Exercise material:
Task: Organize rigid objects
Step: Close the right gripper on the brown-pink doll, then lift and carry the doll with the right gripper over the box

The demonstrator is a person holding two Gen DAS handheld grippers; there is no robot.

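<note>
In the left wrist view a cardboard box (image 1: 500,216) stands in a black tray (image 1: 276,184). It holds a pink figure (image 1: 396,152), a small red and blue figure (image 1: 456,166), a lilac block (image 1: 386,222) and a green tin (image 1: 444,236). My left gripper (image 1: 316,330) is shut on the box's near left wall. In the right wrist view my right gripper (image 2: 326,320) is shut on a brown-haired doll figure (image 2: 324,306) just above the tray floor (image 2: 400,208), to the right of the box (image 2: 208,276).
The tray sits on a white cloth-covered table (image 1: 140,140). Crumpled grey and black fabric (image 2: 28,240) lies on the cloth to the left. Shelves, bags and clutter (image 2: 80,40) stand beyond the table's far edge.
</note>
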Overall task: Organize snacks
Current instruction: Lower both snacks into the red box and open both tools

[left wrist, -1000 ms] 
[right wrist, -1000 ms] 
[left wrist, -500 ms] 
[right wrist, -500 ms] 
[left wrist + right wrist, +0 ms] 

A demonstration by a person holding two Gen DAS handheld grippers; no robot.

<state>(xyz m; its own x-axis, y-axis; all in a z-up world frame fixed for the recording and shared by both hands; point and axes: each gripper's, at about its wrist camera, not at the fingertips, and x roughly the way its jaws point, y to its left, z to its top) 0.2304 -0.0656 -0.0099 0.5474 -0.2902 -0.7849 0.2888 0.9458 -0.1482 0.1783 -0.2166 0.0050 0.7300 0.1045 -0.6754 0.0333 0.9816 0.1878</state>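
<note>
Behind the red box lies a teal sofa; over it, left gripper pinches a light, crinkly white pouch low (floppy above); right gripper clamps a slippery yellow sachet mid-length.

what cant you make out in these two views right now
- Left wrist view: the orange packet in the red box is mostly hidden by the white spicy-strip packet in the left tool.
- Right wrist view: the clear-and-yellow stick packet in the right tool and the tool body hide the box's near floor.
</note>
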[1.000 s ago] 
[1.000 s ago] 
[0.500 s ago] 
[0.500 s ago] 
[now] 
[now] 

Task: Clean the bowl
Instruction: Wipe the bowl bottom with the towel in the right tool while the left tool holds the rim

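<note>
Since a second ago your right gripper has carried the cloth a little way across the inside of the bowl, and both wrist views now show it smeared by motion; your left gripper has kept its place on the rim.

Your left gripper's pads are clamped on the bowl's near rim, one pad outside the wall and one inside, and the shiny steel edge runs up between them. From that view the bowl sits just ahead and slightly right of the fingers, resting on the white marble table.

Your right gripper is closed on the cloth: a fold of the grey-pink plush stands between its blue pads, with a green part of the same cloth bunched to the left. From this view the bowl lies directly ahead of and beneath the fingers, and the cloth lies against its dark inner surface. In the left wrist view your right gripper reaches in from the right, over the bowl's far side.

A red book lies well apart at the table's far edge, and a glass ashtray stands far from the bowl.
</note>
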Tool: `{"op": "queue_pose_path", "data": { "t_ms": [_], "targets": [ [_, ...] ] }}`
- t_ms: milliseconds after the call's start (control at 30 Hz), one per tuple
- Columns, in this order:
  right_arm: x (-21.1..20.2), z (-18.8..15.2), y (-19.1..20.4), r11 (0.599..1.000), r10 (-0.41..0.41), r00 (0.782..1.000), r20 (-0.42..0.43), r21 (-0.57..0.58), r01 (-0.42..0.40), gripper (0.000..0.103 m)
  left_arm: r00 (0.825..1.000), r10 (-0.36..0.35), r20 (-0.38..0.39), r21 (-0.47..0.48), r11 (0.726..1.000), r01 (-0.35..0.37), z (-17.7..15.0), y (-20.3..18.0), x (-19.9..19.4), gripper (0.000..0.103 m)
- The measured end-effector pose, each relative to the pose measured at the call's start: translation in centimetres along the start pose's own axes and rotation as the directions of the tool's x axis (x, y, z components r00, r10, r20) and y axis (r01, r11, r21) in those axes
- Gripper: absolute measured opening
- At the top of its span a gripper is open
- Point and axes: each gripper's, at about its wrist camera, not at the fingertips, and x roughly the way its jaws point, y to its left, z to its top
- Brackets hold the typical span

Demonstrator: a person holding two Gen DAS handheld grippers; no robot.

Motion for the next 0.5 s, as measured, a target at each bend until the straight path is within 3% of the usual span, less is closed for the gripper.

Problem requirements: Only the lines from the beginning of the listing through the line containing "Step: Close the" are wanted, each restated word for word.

Response box:
Task: Organize rigid objects
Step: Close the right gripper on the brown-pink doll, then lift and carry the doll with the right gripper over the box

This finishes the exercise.